--- DATA ---
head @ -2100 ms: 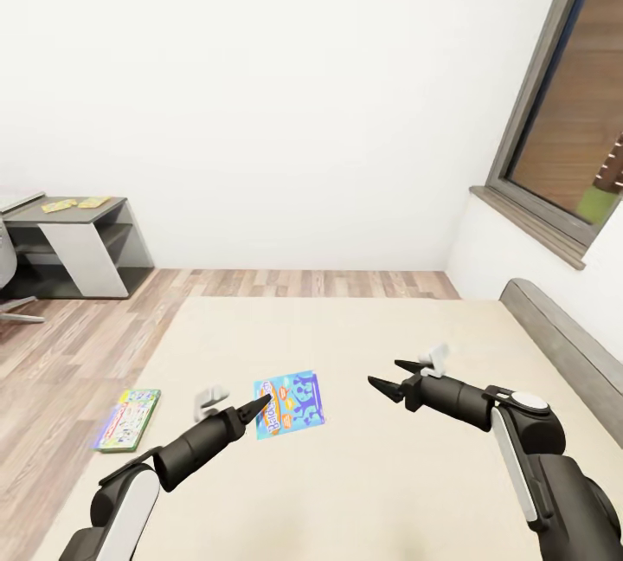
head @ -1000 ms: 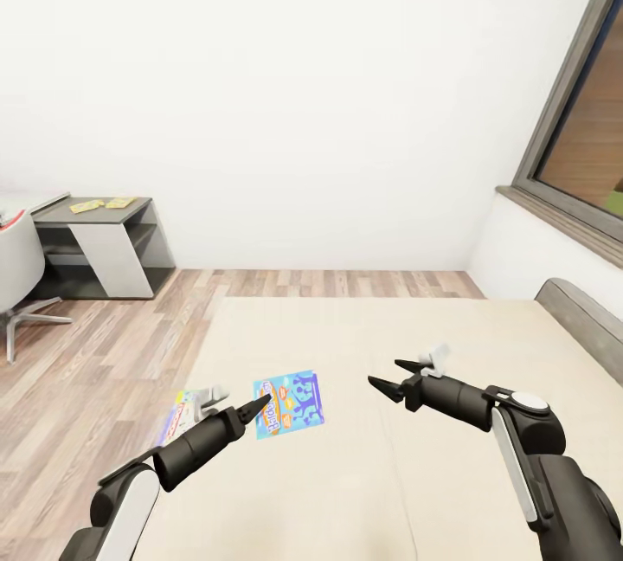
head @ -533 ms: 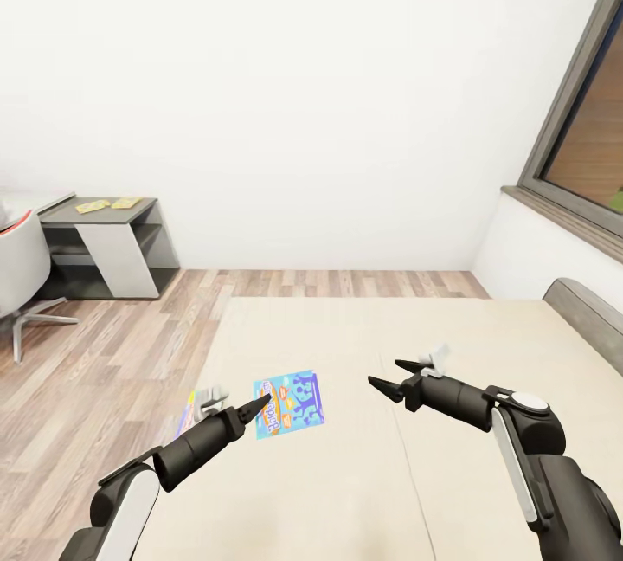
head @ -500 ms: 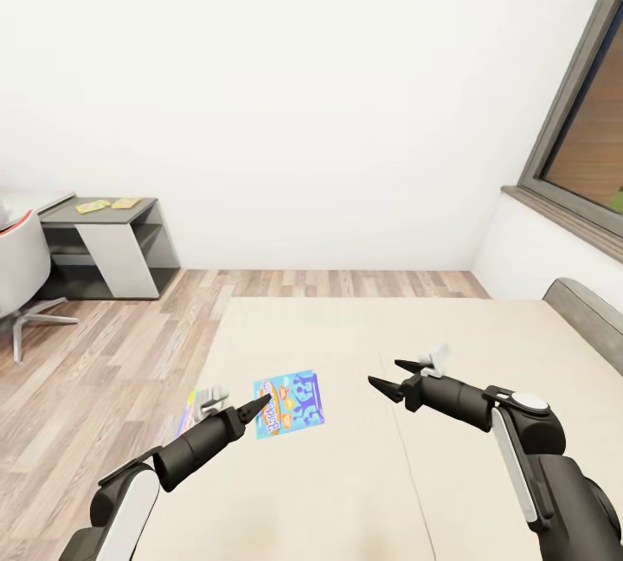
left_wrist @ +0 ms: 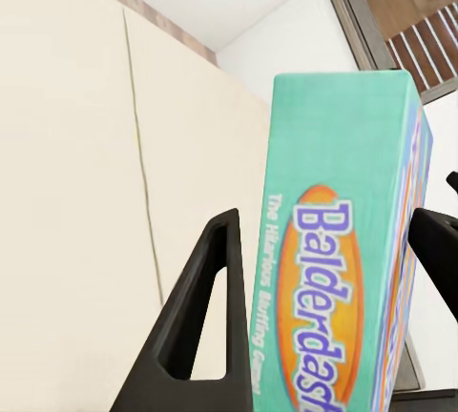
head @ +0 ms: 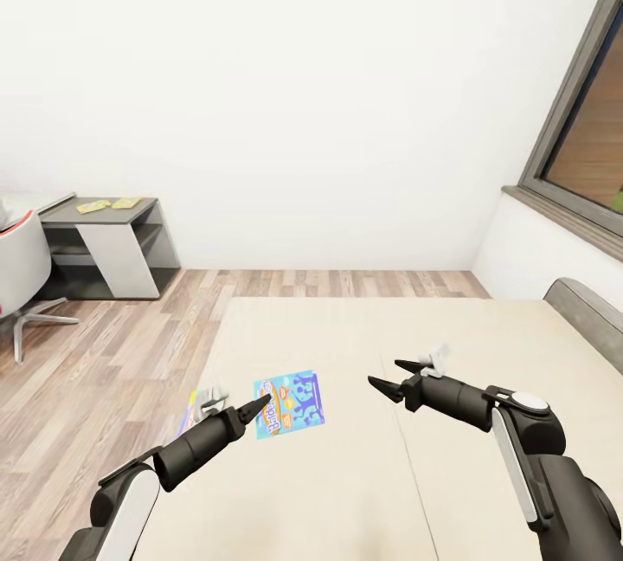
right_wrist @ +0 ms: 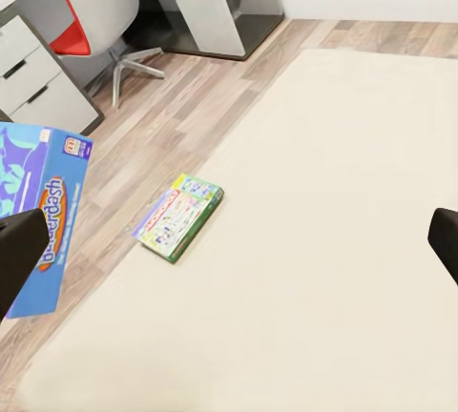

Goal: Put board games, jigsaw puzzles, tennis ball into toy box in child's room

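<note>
My left gripper (head: 260, 409) is shut on the small blue board game (head: 290, 403), holding it off the bed (head: 363, 492). In the left wrist view this "Balderdash" box (left_wrist: 343, 269) sits between the two fingers (left_wrist: 205, 307). The green-edged board game (right_wrist: 179, 216) lies flat near the bed's edge, and in the head view it (head: 189, 411) is half hidden behind my left arm. My right gripper (head: 389, 379) hangs open and empty above the mattress. Two jigsaw puzzles (head: 89, 207) (head: 126, 203) lie on the dark grey end of the table (head: 108, 241). The toy box and the tennis ball are out of view.
A grey chair with a red seat (head: 17, 271) stands by the table at the far left. Wood-plank floor (head: 95, 353) runs between table and bed. A dark-framed window (head: 580, 154) and the grey headboard (head: 588, 310) are on the right.
The whole view has swung left since the earliest frame, so bed, table and window sit further right. Both arms keep their pose and the blue box stays in the left gripper.
</note>
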Robot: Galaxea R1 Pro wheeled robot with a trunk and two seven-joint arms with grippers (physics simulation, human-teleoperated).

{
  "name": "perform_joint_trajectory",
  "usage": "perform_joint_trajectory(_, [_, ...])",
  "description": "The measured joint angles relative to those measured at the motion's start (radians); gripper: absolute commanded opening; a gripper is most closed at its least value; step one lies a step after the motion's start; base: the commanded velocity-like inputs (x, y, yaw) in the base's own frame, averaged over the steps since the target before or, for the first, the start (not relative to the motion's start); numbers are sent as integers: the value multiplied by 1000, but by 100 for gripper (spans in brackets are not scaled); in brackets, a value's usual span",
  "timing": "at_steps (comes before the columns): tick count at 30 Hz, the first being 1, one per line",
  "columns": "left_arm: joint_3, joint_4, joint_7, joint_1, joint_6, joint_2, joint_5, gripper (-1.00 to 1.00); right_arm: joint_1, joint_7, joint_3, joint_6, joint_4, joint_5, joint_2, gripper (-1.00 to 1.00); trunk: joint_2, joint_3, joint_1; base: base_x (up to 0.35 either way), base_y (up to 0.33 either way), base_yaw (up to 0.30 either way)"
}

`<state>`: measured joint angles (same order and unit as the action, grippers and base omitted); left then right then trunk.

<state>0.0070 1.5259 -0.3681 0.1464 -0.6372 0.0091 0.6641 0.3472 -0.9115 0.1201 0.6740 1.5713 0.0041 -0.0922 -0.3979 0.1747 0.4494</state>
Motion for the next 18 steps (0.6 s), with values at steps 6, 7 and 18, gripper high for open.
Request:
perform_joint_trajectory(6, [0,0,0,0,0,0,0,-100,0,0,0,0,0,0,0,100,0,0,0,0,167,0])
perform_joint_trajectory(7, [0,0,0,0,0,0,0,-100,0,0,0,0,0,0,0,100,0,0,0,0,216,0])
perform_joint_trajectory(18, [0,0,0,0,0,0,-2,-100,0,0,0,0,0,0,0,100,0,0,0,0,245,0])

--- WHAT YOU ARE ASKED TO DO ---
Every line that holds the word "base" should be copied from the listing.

--- THE ANSWER ---
  "description": "The measured joint angles relative to those measured at the motion's start (radians); gripper: absolute commanded opening; a gripper is most closed at its least value; step one lies a step after the motion's start; base: the commanded velocity-like inputs (x, y, yaw) in the base's own frame, averaged over the steps since the target before or, for the first, the start (not relative to the motion's start); numbers are sent as integers: the value multiplied by 1000, but by 100 for gripper (spans in brackets are not scaled); in brackets, a value's usual span",
  "columns": "left_arm: joint_3, joint_4, joint_7, joint_1, joint_6, joint_2, joint_5, gripper (-1.00 to 1.00); right_arm: joint_1, joint_7, joint_3, joint_6, joint_4, joint_5, joint_2, gripper (-1.00 to 1.00); trunk: joint_2, joint_3, joint_1; base: base_x (up to 0.35 either way), base_y (up to 0.33 either way), base_yaw (up to 0.30 either way)"
`<state>`: measured joint angles (same order and unit as the action, grippers and base omitted); left then right then trunk.

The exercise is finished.